We very intentionally discussed the dataset size from a compressed data standpoint. Be aware that some database vendors measure your storage utilization with respect to uncompressed data. This often leads to confusion. If you’re moving data from one database solution to another and your data is uncompressed (or you’re not certain it’s compressed), consider loading a small fraction of your total dataset beforehand in order to determine its compression ratio. Effective compression can dramatically reduce your storage footprint.

If you’re working on a very fluid project and can’t define or predict your dataset size, a serverless database deployment model might be a good option to provide easy flexibility and scaling. But, be aware that rapid increases in overall dataset size and/or IOPS (depending on the pricing model) could cause the price to skyrocket exponentially. Even if you don’t explicitly pay a penalty for storing a large dataset, you might be charged a premium for the many operations that are likely associated with that large dataset. Serverless is discussed more in Chapter 7.

Throughput Expectations

Your expected throughput and latency should be your “north star” from database and infrastructure selection all the way to monitoring. Let’s start with throughput.

If you’re serious about database performance, it’s essential to know what throughput you’re trying to achieve—and “high throughput” is not an acceptable answer.

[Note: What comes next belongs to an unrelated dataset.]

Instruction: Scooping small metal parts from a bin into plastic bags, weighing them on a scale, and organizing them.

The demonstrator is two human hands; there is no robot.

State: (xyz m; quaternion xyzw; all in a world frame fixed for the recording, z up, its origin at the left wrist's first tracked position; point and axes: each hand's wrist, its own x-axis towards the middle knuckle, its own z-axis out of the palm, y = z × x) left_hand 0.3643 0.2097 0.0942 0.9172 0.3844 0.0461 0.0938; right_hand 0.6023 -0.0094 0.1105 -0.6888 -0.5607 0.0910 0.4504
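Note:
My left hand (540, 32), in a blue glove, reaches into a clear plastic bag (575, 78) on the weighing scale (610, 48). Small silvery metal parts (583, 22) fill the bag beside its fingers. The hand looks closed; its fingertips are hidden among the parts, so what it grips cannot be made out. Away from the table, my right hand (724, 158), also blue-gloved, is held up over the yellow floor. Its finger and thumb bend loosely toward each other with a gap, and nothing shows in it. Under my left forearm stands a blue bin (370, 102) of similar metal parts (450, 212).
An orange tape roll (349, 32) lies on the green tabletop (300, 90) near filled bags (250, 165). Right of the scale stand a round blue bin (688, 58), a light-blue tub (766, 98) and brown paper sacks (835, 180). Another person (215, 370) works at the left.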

Specifically, try to get all relevant stakeholders’ agreement on your target number of peak read operations per second and peak write operations per second for each workload.

Let’s unravel that a little. First, be sure to separate read throughput vs write throughput. A database’s read path is usually quite distinct from its write path. It stresses different parts of the infrastructure and taps different database internals. And the client/user experience of reads is often quite different than that of writes. Lumping them together into a meaningless number won’t help you much with respect to performance measurement or optimization. The main use for average throughput is in applying Little’s Law (more on that in the “Concurrency” section a little later in this chapter).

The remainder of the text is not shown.